Miss Smith then attempted an explanation as to why there should be a further report, at which the judge said:

"Well, I can see no basis I'm afraid for ordering a further CAFCASS report. These matters as to whether Mr M is working and neglecting the child can be dealt with in evidence ..."

That again was taken up by the judge at page 87 of the bundle, page 3 of the transcript of 30th June, to which I will come in due course.

19. Mr Moat makes the point that from the mother's point of view the hearing by the judge in March effectively meant that his client could not have a fair hearing of her application for residence. The judge, he submits, had plainly made up his mind. He thought the application hopeless. He was not prepared to have a CAFCASS report. He was prepared to investigate, but on a basis which was plainly contrary to his client because the judge said:

"I can't stop her making the application. I have got to set aside two days. I'll set aside two days."

But the sub-text of what he was saying was that that would be effectively simply going through the motions, a waste of time and there was no merit in the mother's case.

20. I have, I hope, read out the relevant sections of the hearing of 14th March. Again, if that hearing stood on its own, I would, speaking for myself, be extremely troubled by it because it is reasonably clear the judge was expressing forthright views about the nature of the application. It may be, given the manner in which the application was being put before the court (namely an attempt to reopen factual issues clearly resolved, based on a series of wholly inappropriate and sometimes intemperate correspondence), that the judge had justification for taking that view. But he certainly expressed it very robustly. If there was nothing more, as I say, I, speaking for myself, would be very troubled about what happened on 14th March. I bear in mind of course this was a short interlocutory appointment, and that the judge was anxious to get on with the rest of his list. But, on the other hand, both parties were present and it seems to me that the judge was conveying a very clear impression to the mother that he did not think her case had any substance.

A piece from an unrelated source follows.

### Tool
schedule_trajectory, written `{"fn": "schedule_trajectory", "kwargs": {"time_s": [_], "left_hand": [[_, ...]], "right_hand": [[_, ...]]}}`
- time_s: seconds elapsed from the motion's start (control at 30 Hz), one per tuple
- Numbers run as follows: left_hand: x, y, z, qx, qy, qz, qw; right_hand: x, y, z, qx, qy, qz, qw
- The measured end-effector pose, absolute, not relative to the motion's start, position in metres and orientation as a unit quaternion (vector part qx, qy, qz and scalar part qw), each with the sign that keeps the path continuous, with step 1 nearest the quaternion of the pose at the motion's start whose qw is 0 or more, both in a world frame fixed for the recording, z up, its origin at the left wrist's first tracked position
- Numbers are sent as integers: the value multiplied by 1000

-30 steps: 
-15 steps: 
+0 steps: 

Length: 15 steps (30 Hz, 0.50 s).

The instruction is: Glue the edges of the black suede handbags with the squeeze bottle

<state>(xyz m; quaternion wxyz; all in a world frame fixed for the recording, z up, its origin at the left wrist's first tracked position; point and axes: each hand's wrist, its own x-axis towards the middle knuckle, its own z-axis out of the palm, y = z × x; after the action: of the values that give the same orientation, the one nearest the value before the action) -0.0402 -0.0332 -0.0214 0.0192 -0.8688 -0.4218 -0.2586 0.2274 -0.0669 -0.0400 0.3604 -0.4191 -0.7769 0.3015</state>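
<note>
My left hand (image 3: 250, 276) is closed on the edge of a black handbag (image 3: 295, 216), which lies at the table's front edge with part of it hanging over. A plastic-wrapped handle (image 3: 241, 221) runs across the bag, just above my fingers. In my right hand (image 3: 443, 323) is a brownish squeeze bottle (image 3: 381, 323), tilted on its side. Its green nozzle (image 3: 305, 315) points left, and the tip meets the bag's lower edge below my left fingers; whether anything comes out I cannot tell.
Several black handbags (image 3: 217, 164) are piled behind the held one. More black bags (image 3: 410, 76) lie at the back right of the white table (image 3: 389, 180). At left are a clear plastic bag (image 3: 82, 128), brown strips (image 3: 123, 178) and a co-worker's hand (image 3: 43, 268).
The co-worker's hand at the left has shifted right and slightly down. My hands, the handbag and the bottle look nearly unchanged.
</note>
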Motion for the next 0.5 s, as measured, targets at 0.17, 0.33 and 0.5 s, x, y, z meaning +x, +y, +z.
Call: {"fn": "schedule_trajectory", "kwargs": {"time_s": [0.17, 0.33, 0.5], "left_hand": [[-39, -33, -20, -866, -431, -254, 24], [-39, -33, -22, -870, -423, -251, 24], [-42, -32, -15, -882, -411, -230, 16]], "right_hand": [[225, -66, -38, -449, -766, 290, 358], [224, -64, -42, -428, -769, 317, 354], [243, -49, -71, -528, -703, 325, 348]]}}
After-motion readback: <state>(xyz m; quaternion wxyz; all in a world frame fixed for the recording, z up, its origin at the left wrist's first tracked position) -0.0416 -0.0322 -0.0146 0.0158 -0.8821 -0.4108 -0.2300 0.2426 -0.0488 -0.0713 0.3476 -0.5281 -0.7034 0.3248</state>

21. There was a further application before the judge in June much nearer to the trial, in which the mother's advisers renewed their application for a CAFCASS report. That application was, again, refused. The order made on 16th June is very terse. It simply deals with the filing of evidence, updating and written openings. But we are told by counsel that the application was made for a CAFCASS report once more unsuccessfully.

22. At the beginning of the substantive hearing a number of issues were canvassed before evidence was called. Two of them have featured in the argument which we have had this morning. The first is the judge's recognition that he could not effectively, as he says -- whether he is right or not -- order a transfer of residence without a CAFCASS report, and the second issue goes to the question of bias.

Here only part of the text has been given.